# Teaching a Dog To Swim



## fuzzybunny (Apr 29, 2011)

My girl, Bunny, is 5.5 years old. I'm going to a lake this weekend with a friend and her little dog. Bunny will go in the water up to the top of her legs but is afraid to go in an further and swim. I'd love to teach her how to swim but I'm not sure how. Does anyone have any suggestions?


----------



## Cassidy's Mom (Mar 30, 2003)

Is there a toy she loves? You could try tossing the toy out just far enough that she has to swim to get it. That's what worked to get Dena swimming. We started with the tennis ball thrown close, into shallow water, and then gradually a foot or two further each time. Finally, she had to swim a couple of strokes to reach it and then after that there was no stopping her! She'd been around water for a few months before we were able to get her to swim, and she loved it but would only wade in up to her belly until that point, so be patient and persistent. Some dogs just don't love water, but if she's going in on her own I bet you can get her to swim. 

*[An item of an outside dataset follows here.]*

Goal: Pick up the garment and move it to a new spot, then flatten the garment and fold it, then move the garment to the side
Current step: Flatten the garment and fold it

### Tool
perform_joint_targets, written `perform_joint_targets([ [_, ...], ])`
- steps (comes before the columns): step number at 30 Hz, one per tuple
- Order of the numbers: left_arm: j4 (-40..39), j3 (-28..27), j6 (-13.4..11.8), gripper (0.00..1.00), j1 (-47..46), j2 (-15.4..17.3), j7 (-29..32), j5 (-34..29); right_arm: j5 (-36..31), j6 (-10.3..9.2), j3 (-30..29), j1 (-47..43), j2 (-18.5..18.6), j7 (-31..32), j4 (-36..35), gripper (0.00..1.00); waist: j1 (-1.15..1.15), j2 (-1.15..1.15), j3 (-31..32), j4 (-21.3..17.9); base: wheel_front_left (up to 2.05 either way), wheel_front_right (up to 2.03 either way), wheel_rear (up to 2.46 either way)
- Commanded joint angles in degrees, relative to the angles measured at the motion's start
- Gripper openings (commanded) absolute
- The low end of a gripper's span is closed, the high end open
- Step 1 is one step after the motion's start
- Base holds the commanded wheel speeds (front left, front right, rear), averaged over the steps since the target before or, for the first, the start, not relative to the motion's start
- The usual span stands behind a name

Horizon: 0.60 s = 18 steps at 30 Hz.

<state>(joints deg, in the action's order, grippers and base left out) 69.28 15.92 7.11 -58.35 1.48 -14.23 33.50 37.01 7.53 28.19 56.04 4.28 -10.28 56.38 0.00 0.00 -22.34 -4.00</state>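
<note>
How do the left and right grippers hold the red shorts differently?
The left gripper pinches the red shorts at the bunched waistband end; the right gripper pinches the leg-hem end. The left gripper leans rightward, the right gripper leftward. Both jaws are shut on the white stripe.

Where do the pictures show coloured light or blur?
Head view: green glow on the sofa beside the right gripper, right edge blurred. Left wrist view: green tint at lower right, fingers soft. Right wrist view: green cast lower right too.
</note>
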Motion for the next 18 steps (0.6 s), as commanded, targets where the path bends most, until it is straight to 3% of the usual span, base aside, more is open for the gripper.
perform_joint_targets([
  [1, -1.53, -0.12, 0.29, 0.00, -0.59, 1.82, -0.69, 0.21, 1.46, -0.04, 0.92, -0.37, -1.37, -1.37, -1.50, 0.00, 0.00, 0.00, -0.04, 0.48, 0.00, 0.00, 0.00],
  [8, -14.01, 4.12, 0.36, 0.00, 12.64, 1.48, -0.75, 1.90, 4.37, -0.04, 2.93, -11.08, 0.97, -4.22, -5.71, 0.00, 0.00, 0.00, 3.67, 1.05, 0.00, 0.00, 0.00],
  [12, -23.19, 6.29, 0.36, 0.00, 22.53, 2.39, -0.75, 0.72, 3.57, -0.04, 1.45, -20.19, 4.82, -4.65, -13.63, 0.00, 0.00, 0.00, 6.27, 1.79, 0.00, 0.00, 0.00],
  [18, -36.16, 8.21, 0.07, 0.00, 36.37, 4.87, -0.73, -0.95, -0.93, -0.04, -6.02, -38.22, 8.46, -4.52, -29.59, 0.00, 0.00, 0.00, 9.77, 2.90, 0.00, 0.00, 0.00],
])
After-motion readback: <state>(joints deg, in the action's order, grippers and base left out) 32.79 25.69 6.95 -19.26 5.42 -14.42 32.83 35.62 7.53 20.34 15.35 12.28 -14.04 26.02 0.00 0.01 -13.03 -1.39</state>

Keefer followed Dena right out the first time he was in water deep enough to swim in. Halo splashed around her first time near water, and the second time we were at the ocean. She would jump away from the waves because she hadn't seen them before, but I think the very next time we took her swimming she followed Keefer in, so we really didn't have to encourage either of them to do it, they just did. 

Are Bunny's doggy friends swimmers? Sometimes just being around other dogs who are swimming will get a dog to give it a try. My dogs have taught other dogs to swim.


----------



## fuzzybunny (Apr 29, 2011)

Thanks for the reply. She's not really big on toys but I'll definitely buy a new one and try to entice her with it. My friend's dog is a swimmer so maybe that'll help. I plan on going in to. I'm hoping it's a gradual decline because that might help.


----------



## jimj (May 30, 2012)

Any issues with water in the ears? Do you have to do anything special with 'em after swimming?


----------



## Shade (Feb 20, 2012)

I taught both Alex and Jazzy to swim the same way, I used a very long leash and went into the water and waited. If they didn't move I gently tugged the leash and they would follow me in, thankfully neither was very afraid of the water so it wasn't hard

Alex loved the water and would swim at any chance, Jazzy only goes in the water if I'm in the water as well


----------



## Elaine (Sep 10, 2006)

All of my earlier dogs were waders and not swimmers. Nothing I could do about it, that's just the way they were. I wouldn't hold my breath on your dog suddenly discovering the joys of swimming no matter what you try. 

One of my current dogs is part fish and loves swimming. Another one of my dogs is a wader but gets all upset when my other dog goes deeper for a swim and will try to go out too. The problem is that he just can't swim well and is in serious danger of drowning. I put a life vest on him now so I don't have to dive in and rescue him.


----------



## Castlemaid (Jun 29, 2006)

Keeta liked to play in shallow water, but would not swim - she felt too insecure and scared about not being able to touch bottom, I guess. I didn't push her, and waited for her confidence to increase, but after two years (she would have been around three by then), I decided to take a more direct approach. 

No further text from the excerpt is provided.